PROBLEM REQUIREMENTS » Print the listing below once more, unchanged.

STORED DATA »
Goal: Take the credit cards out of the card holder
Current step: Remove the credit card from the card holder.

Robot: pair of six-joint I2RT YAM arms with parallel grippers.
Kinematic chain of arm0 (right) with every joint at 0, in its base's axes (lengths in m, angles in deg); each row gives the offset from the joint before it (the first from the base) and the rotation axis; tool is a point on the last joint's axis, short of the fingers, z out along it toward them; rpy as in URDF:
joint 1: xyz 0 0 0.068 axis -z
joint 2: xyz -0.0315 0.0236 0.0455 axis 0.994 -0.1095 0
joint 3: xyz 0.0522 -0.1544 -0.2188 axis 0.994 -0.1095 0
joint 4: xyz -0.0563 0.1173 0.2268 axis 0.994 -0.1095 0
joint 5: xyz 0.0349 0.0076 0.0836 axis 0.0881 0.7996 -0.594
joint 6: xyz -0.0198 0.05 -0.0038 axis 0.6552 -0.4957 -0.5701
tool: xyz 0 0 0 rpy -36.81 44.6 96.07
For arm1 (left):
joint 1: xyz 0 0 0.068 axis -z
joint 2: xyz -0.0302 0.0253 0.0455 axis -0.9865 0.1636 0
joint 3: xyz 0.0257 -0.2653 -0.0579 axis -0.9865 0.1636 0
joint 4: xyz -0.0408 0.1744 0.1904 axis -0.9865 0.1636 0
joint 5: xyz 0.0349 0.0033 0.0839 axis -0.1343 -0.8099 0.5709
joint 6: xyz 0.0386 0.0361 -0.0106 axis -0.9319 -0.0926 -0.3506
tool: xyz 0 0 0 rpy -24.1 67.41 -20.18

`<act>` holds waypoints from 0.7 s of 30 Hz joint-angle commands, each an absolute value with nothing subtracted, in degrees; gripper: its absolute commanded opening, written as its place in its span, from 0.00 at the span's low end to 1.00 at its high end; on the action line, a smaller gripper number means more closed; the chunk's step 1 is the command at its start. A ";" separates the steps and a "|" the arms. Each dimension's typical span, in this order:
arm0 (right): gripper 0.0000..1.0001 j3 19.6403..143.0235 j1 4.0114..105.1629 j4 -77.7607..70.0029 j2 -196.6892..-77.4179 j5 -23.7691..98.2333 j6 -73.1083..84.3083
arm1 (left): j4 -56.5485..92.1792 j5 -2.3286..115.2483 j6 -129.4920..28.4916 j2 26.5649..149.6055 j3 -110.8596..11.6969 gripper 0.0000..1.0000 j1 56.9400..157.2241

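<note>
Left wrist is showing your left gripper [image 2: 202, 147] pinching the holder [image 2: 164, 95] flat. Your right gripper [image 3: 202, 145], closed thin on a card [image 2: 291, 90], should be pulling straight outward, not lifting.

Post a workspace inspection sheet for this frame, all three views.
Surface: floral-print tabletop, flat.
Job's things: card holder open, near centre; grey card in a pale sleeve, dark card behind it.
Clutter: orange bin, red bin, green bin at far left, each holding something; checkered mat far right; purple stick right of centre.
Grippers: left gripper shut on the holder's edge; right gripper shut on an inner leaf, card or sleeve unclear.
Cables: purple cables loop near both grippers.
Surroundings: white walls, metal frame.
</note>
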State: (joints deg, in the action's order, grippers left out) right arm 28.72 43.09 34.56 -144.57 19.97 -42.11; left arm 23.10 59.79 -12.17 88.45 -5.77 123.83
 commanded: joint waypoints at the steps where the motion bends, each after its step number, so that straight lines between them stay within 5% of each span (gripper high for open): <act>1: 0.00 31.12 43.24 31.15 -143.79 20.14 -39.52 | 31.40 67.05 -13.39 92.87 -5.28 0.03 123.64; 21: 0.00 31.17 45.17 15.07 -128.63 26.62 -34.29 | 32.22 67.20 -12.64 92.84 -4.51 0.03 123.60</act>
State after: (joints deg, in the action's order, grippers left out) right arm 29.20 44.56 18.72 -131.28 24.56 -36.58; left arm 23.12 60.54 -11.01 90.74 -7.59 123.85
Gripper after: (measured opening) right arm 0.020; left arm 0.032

ANSWER AREA »
Goal: Take the credit cards out of the card holder
Current step: Remove the credit card from the card holder.

Robot: pair of six-joint I2RT YAM arms with parallel grippers.
Kinematic chain of arm0 (right) with every joint at 0, in its base's axes (lengths in m, angles in deg); each row gives the offset from the joint before it (the first from the base) and the rotation axis; tool is a point on the last joint's axis, short of the fingers, z out along it toward them; rpy as in URDF:
joint 1: xyz 0 0 0.068 axis -z
joint 2: xyz -0.0315 0.0236 0.0455 axis 0.994 -0.1095 0
joint 3: xyz 0.0522 -0.1544 -0.2188 axis 0.994 -0.1095 0
joint 4: xyz -0.0563 0.1173 0.2268 axis 0.994 -0.1095 0
joint 5: xyz 0.0349 0.0076 0.0836 axis 0.0881 0.7996 -0.594
joint 6: xyz -0.0198 0.05 -0.0038 axis 0.6552 -0.4957 -0.5701
tool: xyz 0 0 0 rpy -36.81 44.6 96.07
For arm1 (left):
joint 1: xyz 0 0 0.068 axis -z
joint 2: xyz -0.0302 0.0253 0.0455 axis -0.9865 0.1636 0
joint 3: xyz 0.0257 -0.2653 -0.0579 axis -0.9865 0.1636 0
joint 4: xyz -0.0408 0.1744 0.1904 axis -0.9865 0.1636 0
joint 5: xyz 0.0349 0.0033 0.0839 axis -0.1343 -0.8099 0.5709
joint 6: xyz 0.0386 0.0361 -0.0106 axis -0.9319 -0.0926 -0.3506
tool: xyz 0 0 0 rpy -24.1 67.41 -20.18

`<act>` holds waypoints from 0.7 s of 30 Hz joint-angle commands, each an absolute value with nothing subtracted, in degrees; gripper: its absolute commanded opening, written as its place in its span, from 0.00 at the span's low end to 1.00 at its high end; on the action line, a smaller gripper number means more closed; the chunk's step 1 is the command at its start. A ";" separates the steps and a "|" the arms. Each dimension's typical span, in this order:
arm0 (right): gripper 0.0000..1.0001 j3 19.6403..143.0235 j1 4.0114..105.1629 j4 -77.7607..70.0029 j2 -196.6892..-77.4179 j5 -23.7691..98.2333 j6 -73.1083..84.3083
arm1 (left): j4 -56.5485..92.1792 j5 -2.3286..115.2483 j6 -129.4920..28.4916 j2 26.5649..149.6055 j3 -110.8596..11.6969 gripper 0.0000..1.0000 j1 56.9400..157.2241

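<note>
Left wrist is showing your left gripper [image 2: 202, 147] pinching the holder [image 2: 164, 95] flat. Your right gripper [image 3: 202, 145], closed thin on a card [image 2: 291, 90], should be pulling straight outward, not lifting.

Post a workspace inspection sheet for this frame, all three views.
Surface: floral-print tabletop, flat.
Job's things: card holder open, near centre; grey card in a pale sleeve, dark card behind it.
Clutter: orange bin, red bin, green bin at far left, each holding something; checkered mat far right; purple stick right of centre.
Grippers: left gripper shut on the holder's edge; right gripper shut on an inner leaf, card or sleeve unclear.
Cables: purple cables loop near both grippers.
Surroundings: white walls, metal frame.
</note>
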State: (joints deg, in the action's order, grippers left out) right arm 28.72 43.09 34.56 -144.57 19.97 -42.11; left arm 23.10 59.79 -12.17 88.45 -5.77 123.83
 commanded: joint waypoints at the steps where the motion bends, each after its step number, so that straight lines between them stay within 5% of each span (gripper high for open): <act>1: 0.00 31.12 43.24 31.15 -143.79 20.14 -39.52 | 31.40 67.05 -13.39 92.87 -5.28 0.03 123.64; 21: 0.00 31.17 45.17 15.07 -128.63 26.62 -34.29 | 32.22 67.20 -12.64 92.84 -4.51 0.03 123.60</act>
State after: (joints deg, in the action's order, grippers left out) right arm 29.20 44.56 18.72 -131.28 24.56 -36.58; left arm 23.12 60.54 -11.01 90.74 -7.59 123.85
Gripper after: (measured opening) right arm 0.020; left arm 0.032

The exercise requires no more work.